*** Opening of INPUT DATA ***

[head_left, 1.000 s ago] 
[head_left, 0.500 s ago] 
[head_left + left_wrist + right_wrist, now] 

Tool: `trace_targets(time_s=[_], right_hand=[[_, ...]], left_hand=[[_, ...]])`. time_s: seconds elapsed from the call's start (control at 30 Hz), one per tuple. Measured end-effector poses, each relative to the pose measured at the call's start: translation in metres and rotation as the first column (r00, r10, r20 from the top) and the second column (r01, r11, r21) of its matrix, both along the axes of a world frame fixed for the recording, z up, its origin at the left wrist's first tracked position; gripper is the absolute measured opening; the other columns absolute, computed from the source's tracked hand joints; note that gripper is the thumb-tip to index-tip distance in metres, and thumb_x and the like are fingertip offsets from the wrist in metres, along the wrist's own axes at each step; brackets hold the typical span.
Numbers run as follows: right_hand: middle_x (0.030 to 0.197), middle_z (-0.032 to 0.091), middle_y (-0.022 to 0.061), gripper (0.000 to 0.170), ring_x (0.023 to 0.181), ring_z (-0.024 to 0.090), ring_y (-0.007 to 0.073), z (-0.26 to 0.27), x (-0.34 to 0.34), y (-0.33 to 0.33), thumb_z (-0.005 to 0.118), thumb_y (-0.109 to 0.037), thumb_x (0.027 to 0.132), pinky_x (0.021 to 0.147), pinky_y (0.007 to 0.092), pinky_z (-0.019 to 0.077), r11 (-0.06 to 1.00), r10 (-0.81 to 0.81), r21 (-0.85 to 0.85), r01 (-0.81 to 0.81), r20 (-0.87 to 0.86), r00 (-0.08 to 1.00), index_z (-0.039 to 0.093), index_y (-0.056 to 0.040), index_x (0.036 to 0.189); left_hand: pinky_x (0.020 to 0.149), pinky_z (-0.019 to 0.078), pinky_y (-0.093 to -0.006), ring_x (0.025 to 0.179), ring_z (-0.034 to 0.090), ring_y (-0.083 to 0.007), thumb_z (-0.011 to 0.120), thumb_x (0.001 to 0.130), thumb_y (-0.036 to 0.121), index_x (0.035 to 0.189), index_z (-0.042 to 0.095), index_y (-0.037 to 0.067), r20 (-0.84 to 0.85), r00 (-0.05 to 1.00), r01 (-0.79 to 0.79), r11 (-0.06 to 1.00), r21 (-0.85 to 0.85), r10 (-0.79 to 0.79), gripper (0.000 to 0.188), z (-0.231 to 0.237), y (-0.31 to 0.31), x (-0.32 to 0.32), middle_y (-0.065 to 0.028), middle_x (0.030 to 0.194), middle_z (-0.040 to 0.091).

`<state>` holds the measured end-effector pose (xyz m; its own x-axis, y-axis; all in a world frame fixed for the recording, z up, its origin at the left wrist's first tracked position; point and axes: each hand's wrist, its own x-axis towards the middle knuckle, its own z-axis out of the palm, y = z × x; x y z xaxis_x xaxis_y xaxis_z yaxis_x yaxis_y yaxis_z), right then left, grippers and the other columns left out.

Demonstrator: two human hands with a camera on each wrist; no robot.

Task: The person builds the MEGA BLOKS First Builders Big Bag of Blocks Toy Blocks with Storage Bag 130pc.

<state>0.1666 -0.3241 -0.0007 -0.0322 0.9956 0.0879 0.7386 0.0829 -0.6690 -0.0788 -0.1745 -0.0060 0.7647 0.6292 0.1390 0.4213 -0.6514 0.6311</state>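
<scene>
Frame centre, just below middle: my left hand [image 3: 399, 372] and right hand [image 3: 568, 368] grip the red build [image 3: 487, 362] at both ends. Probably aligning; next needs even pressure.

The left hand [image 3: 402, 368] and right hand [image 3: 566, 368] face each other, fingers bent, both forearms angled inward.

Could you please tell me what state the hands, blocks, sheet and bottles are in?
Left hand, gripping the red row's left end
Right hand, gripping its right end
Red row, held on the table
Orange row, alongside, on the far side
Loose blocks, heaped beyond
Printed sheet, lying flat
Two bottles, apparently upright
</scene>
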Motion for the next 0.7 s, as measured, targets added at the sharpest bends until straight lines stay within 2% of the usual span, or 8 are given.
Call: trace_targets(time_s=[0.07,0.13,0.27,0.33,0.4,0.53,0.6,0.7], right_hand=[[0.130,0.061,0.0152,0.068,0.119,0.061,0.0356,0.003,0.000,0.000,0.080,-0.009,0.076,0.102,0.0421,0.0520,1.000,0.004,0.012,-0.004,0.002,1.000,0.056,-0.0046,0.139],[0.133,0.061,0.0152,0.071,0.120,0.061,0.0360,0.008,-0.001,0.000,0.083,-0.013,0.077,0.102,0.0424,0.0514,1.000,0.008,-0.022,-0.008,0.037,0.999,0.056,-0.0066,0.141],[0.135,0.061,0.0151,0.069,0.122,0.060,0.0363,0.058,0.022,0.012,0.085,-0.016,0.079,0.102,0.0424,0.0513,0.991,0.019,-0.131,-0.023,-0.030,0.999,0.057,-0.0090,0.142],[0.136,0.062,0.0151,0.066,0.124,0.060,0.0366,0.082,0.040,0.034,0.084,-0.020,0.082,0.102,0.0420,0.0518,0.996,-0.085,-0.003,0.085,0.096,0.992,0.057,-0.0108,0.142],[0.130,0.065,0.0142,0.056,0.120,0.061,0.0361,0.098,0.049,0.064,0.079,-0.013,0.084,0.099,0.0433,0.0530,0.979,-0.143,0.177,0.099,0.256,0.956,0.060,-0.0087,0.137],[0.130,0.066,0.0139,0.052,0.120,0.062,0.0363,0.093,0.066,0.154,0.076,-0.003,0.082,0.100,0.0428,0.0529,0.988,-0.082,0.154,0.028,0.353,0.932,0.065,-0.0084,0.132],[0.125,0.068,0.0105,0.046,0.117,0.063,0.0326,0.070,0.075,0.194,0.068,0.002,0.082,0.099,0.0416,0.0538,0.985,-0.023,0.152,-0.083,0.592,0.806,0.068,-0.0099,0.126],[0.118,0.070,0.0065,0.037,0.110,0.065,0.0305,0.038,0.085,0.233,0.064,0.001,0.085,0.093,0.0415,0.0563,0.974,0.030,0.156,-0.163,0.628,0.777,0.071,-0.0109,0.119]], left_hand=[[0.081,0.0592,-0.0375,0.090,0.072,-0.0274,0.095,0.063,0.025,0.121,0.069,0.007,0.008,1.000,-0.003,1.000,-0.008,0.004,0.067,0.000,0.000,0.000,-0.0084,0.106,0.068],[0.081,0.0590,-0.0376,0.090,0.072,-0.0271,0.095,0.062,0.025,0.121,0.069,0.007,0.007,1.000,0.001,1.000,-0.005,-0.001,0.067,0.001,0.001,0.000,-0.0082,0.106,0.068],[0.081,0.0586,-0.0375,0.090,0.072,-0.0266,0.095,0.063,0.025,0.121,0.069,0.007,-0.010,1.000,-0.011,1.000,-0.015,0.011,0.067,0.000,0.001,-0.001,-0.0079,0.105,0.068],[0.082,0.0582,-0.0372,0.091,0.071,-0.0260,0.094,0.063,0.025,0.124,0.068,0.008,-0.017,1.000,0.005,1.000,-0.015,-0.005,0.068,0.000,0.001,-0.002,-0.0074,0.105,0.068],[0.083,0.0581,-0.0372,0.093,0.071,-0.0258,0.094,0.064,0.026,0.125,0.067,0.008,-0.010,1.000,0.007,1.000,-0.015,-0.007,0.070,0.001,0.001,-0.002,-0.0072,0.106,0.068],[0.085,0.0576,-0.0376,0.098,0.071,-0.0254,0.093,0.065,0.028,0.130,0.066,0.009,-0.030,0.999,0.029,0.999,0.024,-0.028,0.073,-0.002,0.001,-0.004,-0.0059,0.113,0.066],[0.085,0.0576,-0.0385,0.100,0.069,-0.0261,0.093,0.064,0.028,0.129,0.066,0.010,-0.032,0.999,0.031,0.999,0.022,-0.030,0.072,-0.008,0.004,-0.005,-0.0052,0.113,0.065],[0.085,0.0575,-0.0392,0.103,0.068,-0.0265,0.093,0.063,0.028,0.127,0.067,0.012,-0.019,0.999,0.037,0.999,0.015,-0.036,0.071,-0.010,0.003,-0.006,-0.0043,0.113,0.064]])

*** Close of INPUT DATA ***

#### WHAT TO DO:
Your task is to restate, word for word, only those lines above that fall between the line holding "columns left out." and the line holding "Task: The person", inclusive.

#### EXPECTED ANSWER:
`<state>` holds the measured end-effector pose (xyz m; its own x-axis, y-axis; all in a world frame fixed for the recording, z up, its origin at the left wrist's first tracked position; point and axes: each hand's wrist, its own x-axis towards the middle knuckle, its own z-axis out of the palm, y = z × x; x y z xaxis_x xaxis_y xaxis_z yaxis_x yaxis_y yaxis_z), right then left, grippers and the other columns left out.

Demonstrator: two human hands with a camera on each wrist; no robot.

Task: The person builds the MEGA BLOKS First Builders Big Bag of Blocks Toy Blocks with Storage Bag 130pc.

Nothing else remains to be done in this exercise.